Consider an alternative format for the transaction data. The format below is sometimes called a “long” format versus what we saw above which is sometimes called a “wide” format.
| Transaction ID | Variable Label | Value |
|—————|—————|—————|
| 12001 | Date | 2 JUL 2024 |
| 12001 | Product Name | Cattleman leather |
| 12001 | N Units | 1 |
| 12001 | Per Unit Sales Price | 225 |
| 12001 | Per Unit Cost | 95 |
| 12002 | Date | 3 JUL 2024 |
| 12002 | Product Name | Cattleman leather |
| 12002 | N Units | 1 |
| 12002 | Per Unit Sales Price | 225 |
| 12002 | Per Unit Cost | 95 |
| 12003 | Date | 2 JUL 2024 |
| 12003 | Product Name | Cutter straw |
| 12003 | N Units | 3 |
| 12003 | Per Unit Sales Price | 75 |
| 12003 | Per Unit Cost | 25 |
: Example 1: Transaction data in long format
This format is called a long format because information is added as a new row rather than as a separate column. When there are many missing values this format can be more efficient because it does not require a separate column for each variable and missing values can be omitted from the data set. However, notice that there are multiple rows for each transaction. There is also not a simple way to associate information from a lagged period with the current period because the date and the other content are not connected in a format that could be sorted by date to find a value associated with a previous date.
Most often, before using some of the tools that make data analysis faster and easier or before fitting a model to training data, the data must be changed from the long format to the wide format. This is because most tools that we will used are designed to work with data in the wide format. There are tools to make the the transformation, but other times this might include making choices for how to format the table.
Let’s consider the features of the long format that might help us transform the data to the wide format. First, there is a unique identifier for each transaction. This is the “Transaction ID” column. Second, there is a variable label for each value. This is the “Variable Label” column. Third, there is a value for each variable label. This is the “Value” column. We would like to have a single row for the unique transaction identifier. The variable label column tells us something about the transaction. We want anything about an observation to be in the same row. This means that the variable label column will need to be the name of the column in the wide format. The value column will be the value in the wide format. Some software tools can make this transformation simple or we may need to do the transformation manually. The transformation is often called a pivot or a reshape.
## Tools for wide data
Many tools in software packages are designed to work with wide data. Here we will discuss some of the logic for some of the summary tools that make the wide format useful or necessary.

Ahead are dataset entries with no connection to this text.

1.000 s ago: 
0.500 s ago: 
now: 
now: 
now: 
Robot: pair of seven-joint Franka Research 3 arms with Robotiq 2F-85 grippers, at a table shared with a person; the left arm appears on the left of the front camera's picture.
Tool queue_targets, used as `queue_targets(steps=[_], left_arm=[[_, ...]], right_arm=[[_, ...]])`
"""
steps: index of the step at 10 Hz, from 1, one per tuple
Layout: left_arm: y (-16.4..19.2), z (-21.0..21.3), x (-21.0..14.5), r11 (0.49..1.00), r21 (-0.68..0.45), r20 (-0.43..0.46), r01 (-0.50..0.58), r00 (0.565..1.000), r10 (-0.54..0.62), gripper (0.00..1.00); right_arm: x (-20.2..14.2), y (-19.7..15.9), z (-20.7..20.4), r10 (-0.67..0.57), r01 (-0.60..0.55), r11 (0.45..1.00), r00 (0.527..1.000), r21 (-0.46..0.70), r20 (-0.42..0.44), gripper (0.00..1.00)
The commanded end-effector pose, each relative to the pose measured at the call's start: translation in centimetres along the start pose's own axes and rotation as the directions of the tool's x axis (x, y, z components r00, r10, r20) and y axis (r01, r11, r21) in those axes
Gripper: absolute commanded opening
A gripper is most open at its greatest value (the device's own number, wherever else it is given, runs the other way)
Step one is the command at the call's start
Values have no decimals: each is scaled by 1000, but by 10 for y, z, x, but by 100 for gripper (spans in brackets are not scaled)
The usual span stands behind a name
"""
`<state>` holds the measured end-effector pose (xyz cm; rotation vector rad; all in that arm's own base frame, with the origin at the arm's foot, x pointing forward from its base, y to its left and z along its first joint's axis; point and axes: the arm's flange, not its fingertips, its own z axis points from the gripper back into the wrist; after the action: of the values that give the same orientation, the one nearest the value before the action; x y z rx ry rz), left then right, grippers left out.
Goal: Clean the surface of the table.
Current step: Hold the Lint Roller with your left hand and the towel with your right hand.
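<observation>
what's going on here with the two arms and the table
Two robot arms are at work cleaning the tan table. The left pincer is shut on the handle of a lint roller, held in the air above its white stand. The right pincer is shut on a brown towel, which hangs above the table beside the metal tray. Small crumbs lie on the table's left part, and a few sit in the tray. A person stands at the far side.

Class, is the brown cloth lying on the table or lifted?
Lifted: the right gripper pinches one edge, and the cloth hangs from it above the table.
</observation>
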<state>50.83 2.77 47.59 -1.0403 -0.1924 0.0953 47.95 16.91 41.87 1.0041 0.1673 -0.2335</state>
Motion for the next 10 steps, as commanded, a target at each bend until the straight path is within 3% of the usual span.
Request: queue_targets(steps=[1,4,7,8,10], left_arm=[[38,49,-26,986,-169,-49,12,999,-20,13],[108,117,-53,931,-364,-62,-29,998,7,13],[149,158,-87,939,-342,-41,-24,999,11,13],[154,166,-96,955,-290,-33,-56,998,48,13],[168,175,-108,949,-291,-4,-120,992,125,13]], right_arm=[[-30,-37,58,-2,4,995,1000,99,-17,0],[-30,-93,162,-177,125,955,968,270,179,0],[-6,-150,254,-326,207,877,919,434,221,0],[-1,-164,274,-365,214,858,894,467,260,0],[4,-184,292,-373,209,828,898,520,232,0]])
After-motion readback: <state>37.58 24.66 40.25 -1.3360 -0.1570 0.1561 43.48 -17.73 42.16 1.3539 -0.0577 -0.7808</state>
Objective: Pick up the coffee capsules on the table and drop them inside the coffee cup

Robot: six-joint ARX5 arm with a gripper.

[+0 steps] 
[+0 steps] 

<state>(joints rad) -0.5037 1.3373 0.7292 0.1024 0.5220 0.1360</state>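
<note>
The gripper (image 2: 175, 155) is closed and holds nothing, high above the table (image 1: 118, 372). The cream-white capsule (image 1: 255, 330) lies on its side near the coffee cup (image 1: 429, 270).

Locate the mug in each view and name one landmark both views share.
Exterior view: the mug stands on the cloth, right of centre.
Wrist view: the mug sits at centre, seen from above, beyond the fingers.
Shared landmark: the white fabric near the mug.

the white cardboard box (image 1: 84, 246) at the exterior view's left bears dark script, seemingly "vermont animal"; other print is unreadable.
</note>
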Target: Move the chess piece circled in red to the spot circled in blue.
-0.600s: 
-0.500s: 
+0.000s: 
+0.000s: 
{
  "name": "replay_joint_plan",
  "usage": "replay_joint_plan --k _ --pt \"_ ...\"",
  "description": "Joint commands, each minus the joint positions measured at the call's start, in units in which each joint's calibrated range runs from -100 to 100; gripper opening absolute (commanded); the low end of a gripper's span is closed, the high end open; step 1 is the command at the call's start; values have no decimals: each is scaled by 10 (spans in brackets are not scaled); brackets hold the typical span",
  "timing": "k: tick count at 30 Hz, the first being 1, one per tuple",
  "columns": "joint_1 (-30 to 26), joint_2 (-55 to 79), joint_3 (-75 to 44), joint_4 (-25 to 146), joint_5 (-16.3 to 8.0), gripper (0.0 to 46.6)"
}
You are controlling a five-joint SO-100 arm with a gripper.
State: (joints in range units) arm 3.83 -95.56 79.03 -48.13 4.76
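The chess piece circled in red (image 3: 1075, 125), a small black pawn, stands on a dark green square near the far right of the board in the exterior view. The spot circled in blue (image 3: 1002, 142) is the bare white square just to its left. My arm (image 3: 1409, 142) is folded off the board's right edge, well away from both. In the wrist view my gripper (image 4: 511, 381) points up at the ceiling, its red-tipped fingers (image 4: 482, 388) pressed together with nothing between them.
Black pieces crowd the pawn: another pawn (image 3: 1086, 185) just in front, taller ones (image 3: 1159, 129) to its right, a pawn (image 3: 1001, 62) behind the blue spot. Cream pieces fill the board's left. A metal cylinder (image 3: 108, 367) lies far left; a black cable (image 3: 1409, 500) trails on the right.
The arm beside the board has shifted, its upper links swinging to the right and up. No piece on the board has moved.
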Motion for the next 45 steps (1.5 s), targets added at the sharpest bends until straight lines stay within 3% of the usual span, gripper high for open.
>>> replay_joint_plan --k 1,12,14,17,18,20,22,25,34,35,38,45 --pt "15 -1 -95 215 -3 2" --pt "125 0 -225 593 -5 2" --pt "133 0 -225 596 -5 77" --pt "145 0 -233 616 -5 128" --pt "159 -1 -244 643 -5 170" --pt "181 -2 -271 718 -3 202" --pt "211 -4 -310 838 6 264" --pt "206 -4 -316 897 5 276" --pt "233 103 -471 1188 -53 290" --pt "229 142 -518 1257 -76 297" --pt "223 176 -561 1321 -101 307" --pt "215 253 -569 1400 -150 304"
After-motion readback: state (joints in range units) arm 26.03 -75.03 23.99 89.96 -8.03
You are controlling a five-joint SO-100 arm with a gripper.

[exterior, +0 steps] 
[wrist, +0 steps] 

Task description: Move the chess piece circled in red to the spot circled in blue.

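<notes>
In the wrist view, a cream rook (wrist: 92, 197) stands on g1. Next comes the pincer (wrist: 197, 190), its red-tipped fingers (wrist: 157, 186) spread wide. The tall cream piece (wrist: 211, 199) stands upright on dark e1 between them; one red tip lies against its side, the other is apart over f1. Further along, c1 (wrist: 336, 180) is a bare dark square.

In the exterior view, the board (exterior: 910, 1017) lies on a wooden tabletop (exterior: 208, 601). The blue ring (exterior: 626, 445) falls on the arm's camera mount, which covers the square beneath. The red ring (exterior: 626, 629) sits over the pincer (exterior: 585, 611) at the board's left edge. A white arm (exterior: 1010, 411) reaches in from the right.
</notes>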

Most summary tools create summaries of a column cross rows. For example, a mean function calculates the mean of a column. In the the first example, we might calculate the mean of the “N Units” column. This would give us the average number of units sold. In the second example, we might calculate the mean of the “Net Income (\$M)” column. This would give us the average net income for the companies in the data set. Other functions also work in this way. For example, the standard deviation function calculates the standard deviation of a column.
Summary functions designed to work with a column also simplify grouped summary functions. For example, we might want to calculate the average number of units sold for each product. Summary functions that summarize the rows of a column can then be applied to groups of rows such as the rows for each product.
As shown previously, working within a column can be useful for creating lag variables. For example, we might want to calculate the difference between the current period’s net income and the prior period’s net income. This would require subtracting the prior period’s net income from the current period’s net income which can be done when working within a column that contains unique-by-row data. Structuring the data in this way and using the tools that work with this structure can make the analysis and modeling process fast and simple.
## Tools for transforming to wide data
There are many tools that can be used to transform data from the long format to the wide format or to reshape the data in different ways. These tools are often called pivot tools or reshape tools.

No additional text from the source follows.